WFAA stopped operating a radio sister station in 1987.

Landregan would later work as an administrator at Parkland Hospital, where became a witness to history. On Nov. 22, 1963, Landregan became the hospital's defacto spokesman, delivering confirmation to the reporters that the president had died.

Steve Landregan next to John F. Kennedy's presidential portrait. Photo: Courtesy

"We were waiting to hear from the operating room or the emergency room," Landregan told WFAA in 2016. "It was an accidental involvement. I happened to be at the right place at the right time – or maybe the wrong time."

He also recalled during the 2016 interview finding a chair for Jackie Kennedy, the president’s wife, to sit in on that somber day.

Just over two-and-a-half years later, Landregan took a job as the editor of the Catholic Diocese’s official newspaper, the Texas Catholic. There, a nomadic career that had seen several professions and momentous events in history found a home for the next five decades.

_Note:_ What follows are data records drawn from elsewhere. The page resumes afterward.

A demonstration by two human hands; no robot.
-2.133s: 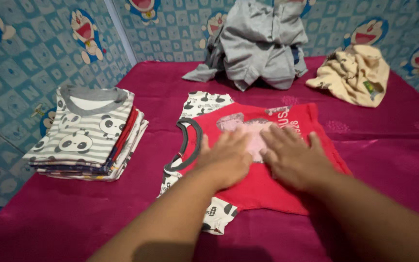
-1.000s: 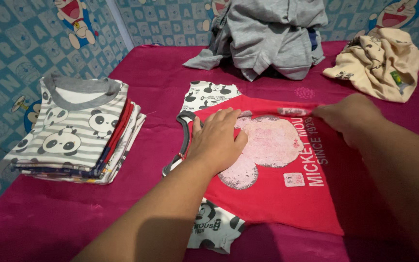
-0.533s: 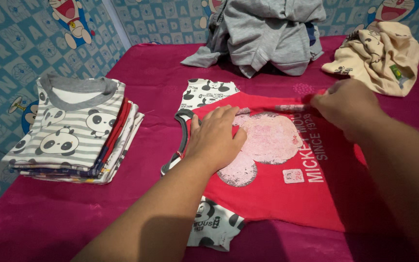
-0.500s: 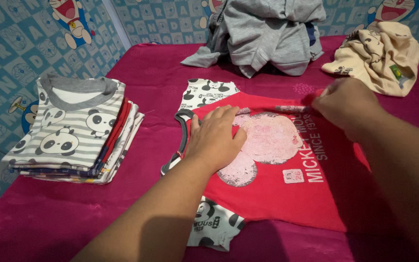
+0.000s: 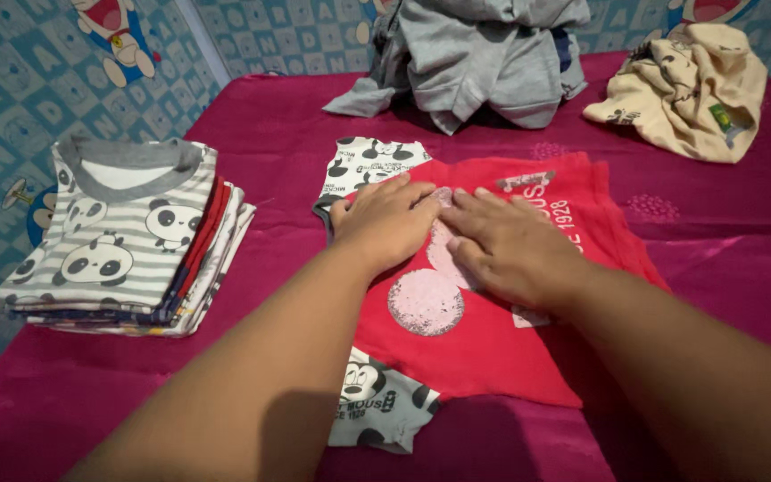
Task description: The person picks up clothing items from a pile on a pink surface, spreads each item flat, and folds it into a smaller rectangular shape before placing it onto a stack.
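I press my left hand (image 5: 384,223) and right hand (image 5: 512,247), both flat and open, on the red T-shirt (image 5: 493,344) mid-bed; it looks soft, limp, light; its 2 side edges seem best to pinch.

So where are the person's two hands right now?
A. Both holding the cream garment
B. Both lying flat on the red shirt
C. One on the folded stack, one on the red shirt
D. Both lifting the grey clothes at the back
B: the left hand and right hand lie palm down, side by side, on the red shirt.
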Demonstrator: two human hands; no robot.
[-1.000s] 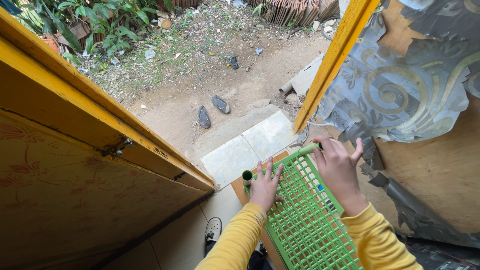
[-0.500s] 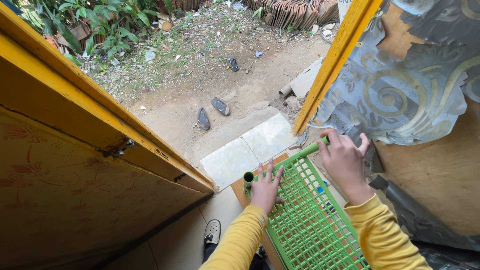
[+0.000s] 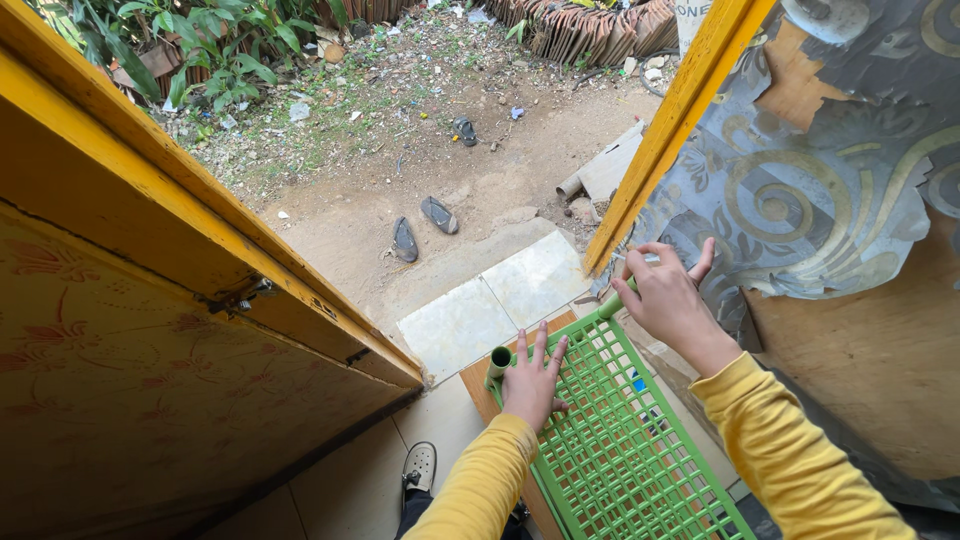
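You are steadying the green rack point(image 3: 620, 440) at the doorway: left hand point(image 3: 533, 380) pressing flat, fingers spread, on its top; right hand point(image 3: 668, 297) closing around its far corner. Next, lifting likely needs firmer grips.

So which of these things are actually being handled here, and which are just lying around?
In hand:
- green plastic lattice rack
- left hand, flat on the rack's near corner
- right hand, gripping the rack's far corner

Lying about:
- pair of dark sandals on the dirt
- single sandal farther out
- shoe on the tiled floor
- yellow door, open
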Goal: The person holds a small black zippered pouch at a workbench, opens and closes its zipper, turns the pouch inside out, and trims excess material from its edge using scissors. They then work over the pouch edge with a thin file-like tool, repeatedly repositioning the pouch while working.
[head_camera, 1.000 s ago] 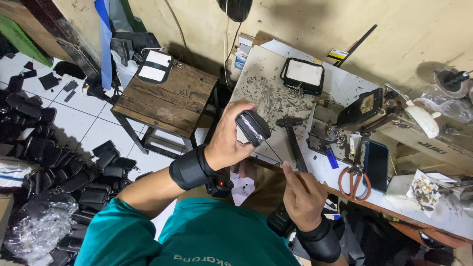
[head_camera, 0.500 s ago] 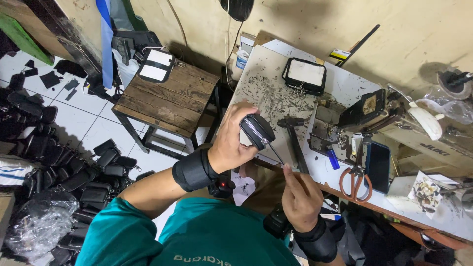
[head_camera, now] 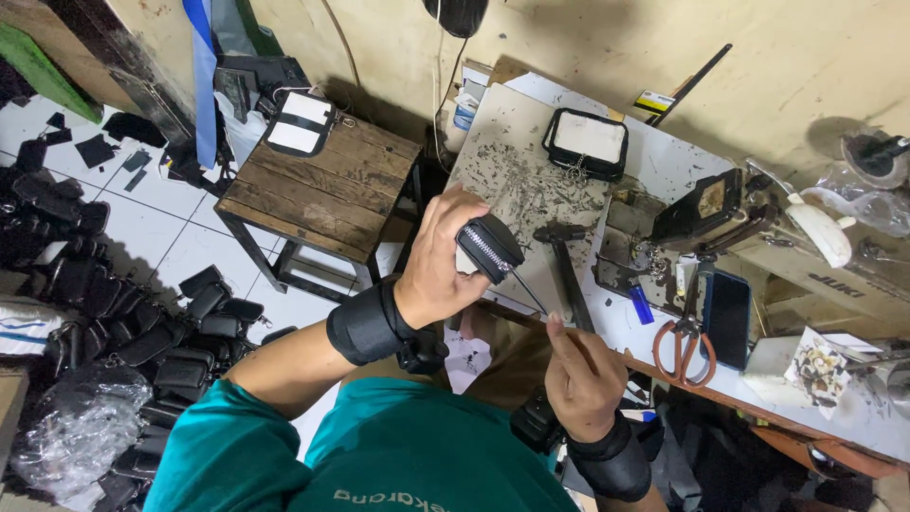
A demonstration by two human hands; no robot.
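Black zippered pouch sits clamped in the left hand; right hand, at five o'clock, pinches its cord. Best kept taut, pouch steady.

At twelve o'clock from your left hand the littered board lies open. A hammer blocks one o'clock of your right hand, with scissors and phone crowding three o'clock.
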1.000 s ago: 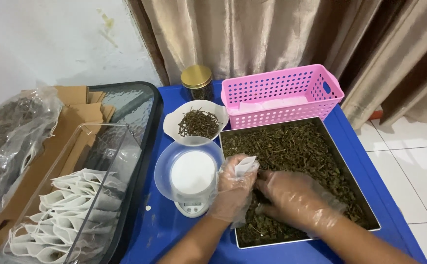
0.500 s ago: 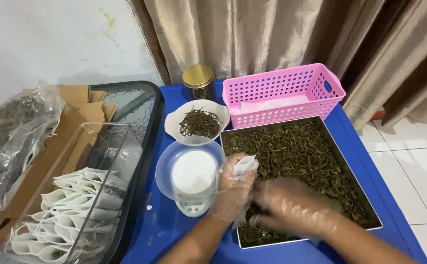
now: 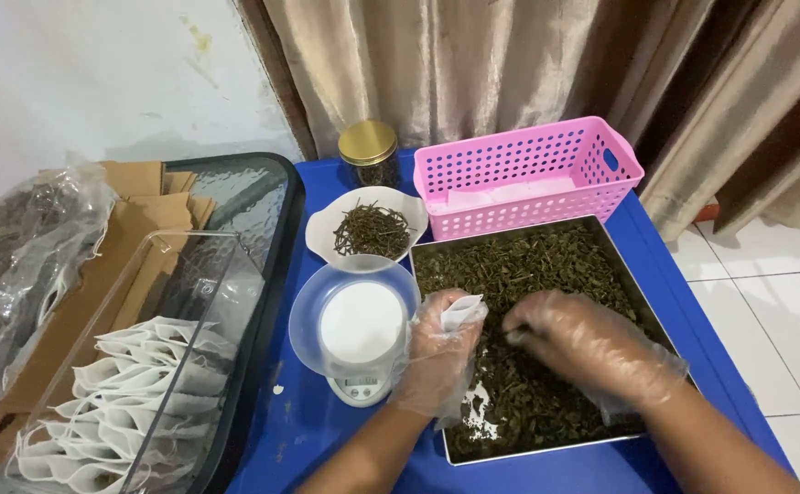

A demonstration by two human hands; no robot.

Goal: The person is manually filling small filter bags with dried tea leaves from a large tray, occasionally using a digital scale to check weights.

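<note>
Pinching with curled fingers [image 3: 462, 322], our left hand [image 3: 438, 352] holds a small white paper pouch [image 3: 460, 311], its mouth turned up, at the near-left corner of the metal tray [image 3: 546, 447]. A thin, crinkly clear plastic glove covers the hand and bunches loosely at the wrist. Our right hand [image 3: 592, 346], gloved the same way, has its fingertips [image 3: 517, 331] drawn together just beside the pouch, low over the dried leaves [image 3: 556, 265]; whether they grip a pinch of leaf we cannot tell, since the glove film blurs them.

The leaves are dark green-brown, flaky and crumpled, and fill the shallow square tray, with a bare shiny patch of metal showing near our left wrist. Left of the tray stands a small white digital scale [image 3: 361, 337] carrying a round, translucent bluish bowl [image 3: 307, 311]. Behind it sits a white dish [image 3: 322, 224] of thin, dark twig-like pieces, then a dark glass jar [image 3: 369, 155] with a gold lid. A pink perforated plastic basket [image 3: 528, 174] touches the tray's far edge.

All rest on a blue tabletop [image 3: 299, 430]. Further left, a clear rectangular bin [image 3: 176, 247] holds flat white pouches [image 3: 125, 393], beside brown cardboard [image 3: 139, 197] and a crumpled plastic bag [image 3: 25, 256]. Beige satin curtains [image 3: 473, 64] hang behind.
</note>
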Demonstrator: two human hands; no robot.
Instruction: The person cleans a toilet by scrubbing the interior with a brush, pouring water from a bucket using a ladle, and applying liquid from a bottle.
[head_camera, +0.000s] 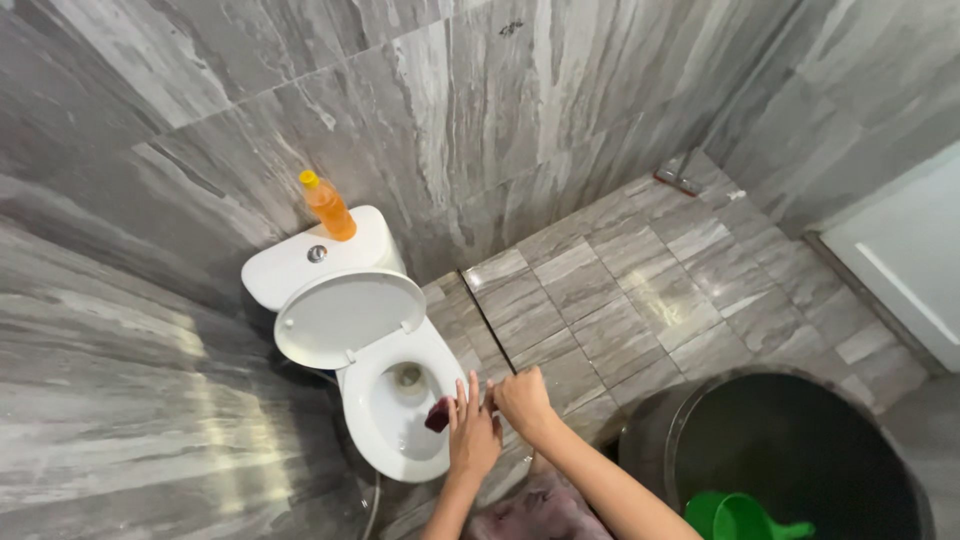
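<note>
A white toilet (360, 420) stands with its lid (345, 318) raised against the tank. My left hand (470, 430) rests flat on the bowl's right rim, fingers spread, beside a dark red cloth or sponge (438, 414) lying at the rim inside the bowl. My right hand (522, 400) is curled closed just right of the left hand, above the rim's edge. Whether it grips anything cannot be made out.
An orange bottle with a yellow cap (328, 206) stands on the tank. A large dark bucket (790, 460) with a green scoop (745, 518) sits at bottom right. Grey tiled walls and floor (620, 290) surround; a floor drain (678, 172) lies far back; a white door (900, 260) at right.
</note>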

Landregan served as the Texas Catholic’s editor for 12 years before holding posts in an array of departments – and under four different bishops – within the Diocese.

Living history: 50 years at the Diocese of Dallas

Landregan taught writing and religion courses at SMU, the University of Dallas, Brookhaven College and Our Lady of the Lake University in San Antonio, according to the Diocese. For the last 19 years, the University of Dallas has hosted nationally prominent church leaders on campus for the Steve Landregan Lecture Series.

Funeral services will be held at the Church of the Incarnation in Irving at 7 p.m. Thursday, Nov. 29, according to the Diocese. A funeral mass will be held at 10 a.m. Friday.